Late Miocene environmental change in Nepal and the northern Indian subcontinent : Stable isotopic evidence from paleosols.

Neogene sediments belonging to the Siwalik Group crop out in the Himalayan foothills along the length of southern Nepal. Carbon and oxygen isotopic analyses of Siwalik paleosols from four long Siwalik sections record major ecological changes over the past ∼11 m.y. The carbon isotopic composition of both soil carbonate and organic matter shifts dramatically starting ca. 7.0 Ma, marking the displacement of largely C3 vegetation, probably semi-deciduous forest, by C4 grasslands. By the beginning of the Pliocene, all the flood plains of major rivers in this region were dominated by monsoonal grasslands. The floral shift away from woody plants is also reflected by the decline and final disappearance of fossil leaves and the decrease in coal logs in the latest Miocene. A similar carbon isotopic shift has been documented in the paleosol and fossil tooth record of Pakistan, and in terrigenous organic matter from the Bengal Fan, showing that the floral shift was probably continentwide. The latest Miocene also witnessed an average change of ∼4‰ in the oxygen isotopic composition of soil carbonate, as observed previously in Pakistan. The reasons for this are unclear; if not diagenetic, a major environmental change is indicated, perhaps related to that driving the carbon isotopic shift.

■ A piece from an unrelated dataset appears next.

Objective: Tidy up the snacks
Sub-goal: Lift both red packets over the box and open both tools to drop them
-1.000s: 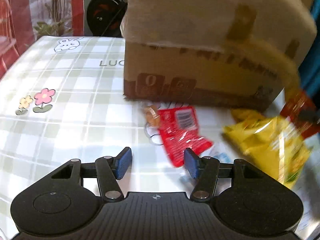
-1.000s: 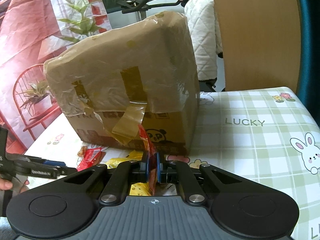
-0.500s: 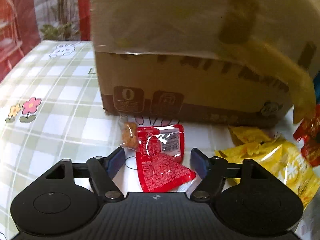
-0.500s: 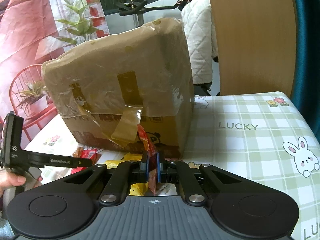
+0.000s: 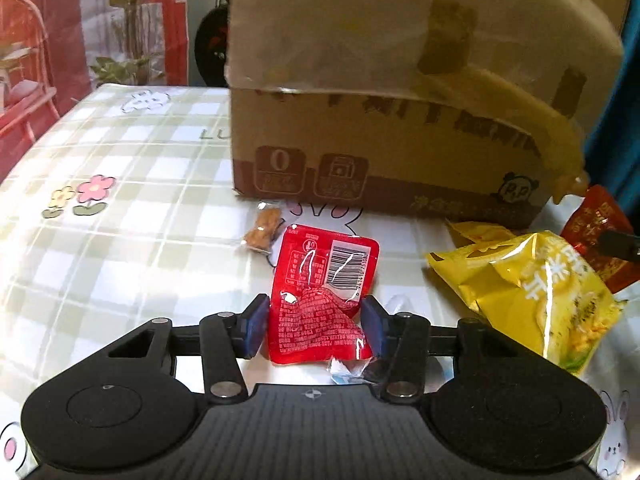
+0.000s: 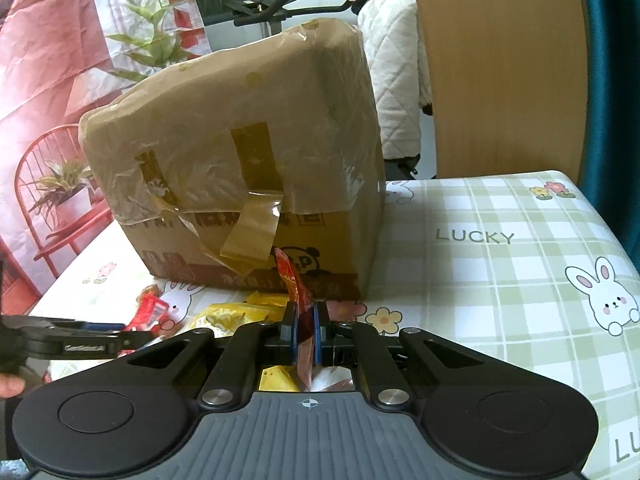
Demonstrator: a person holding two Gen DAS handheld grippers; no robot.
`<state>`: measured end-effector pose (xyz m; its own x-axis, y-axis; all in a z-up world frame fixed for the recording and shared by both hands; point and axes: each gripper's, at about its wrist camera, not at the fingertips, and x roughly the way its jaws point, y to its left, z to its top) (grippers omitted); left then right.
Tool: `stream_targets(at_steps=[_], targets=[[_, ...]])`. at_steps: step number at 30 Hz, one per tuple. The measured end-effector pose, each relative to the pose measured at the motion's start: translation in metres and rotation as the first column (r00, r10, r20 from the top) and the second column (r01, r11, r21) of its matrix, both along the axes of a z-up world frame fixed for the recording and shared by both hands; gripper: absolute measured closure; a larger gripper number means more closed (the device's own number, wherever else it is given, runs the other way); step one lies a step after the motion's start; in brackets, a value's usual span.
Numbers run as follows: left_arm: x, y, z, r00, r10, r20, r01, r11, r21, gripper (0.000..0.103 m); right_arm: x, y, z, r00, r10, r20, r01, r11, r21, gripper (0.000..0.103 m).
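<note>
Red glossy snack packet [image 5: 320, 304], barcode side up.

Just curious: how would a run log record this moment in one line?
left hand-held gripper: open around red packet | right hand-held gripper: shut on dark red sachet

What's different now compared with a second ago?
The left claw moved forward around the red snack packet, its pads now flanking it, narrowed but not gripping. The right claw stays shut on its red-orange packet; the cardboard box hasn't moved.

daylit, sharp frames; fisheye bending edges, glare on packets.
</note>
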<state>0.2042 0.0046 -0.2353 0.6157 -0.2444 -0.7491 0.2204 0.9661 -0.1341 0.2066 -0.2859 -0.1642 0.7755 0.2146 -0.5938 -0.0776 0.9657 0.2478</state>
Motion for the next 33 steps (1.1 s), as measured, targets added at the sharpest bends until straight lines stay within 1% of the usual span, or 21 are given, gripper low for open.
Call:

Recently described pollen and leaf fossils from the Surai Khola section show that evergreen forest was gradually displaced by semi-deciduous and dry deciduous forest between 11 and 6 Ma. The gradual nature of this floral shift, which culminated in the rapid expansion of C4 grasses starting ∼7.0 m.y. ago, is difficult to explain by a decrease in atmospheric pCO2 alone (Cerling et al., 1993) but fits well with a gradual onset of monsoonal conditions in the late Miocene in the northern Indian subcontinent. Himalayan uplift, driving both monsoonal intensification and consumption of CO2 through weathering, may be the common cause behind major late Miocene environmental change globally. However, the decline of effective moisture associated with monsoon development has probably slowed, not increased, the rate of consumption of CO2 by chemical weathering of Himalayan sediments.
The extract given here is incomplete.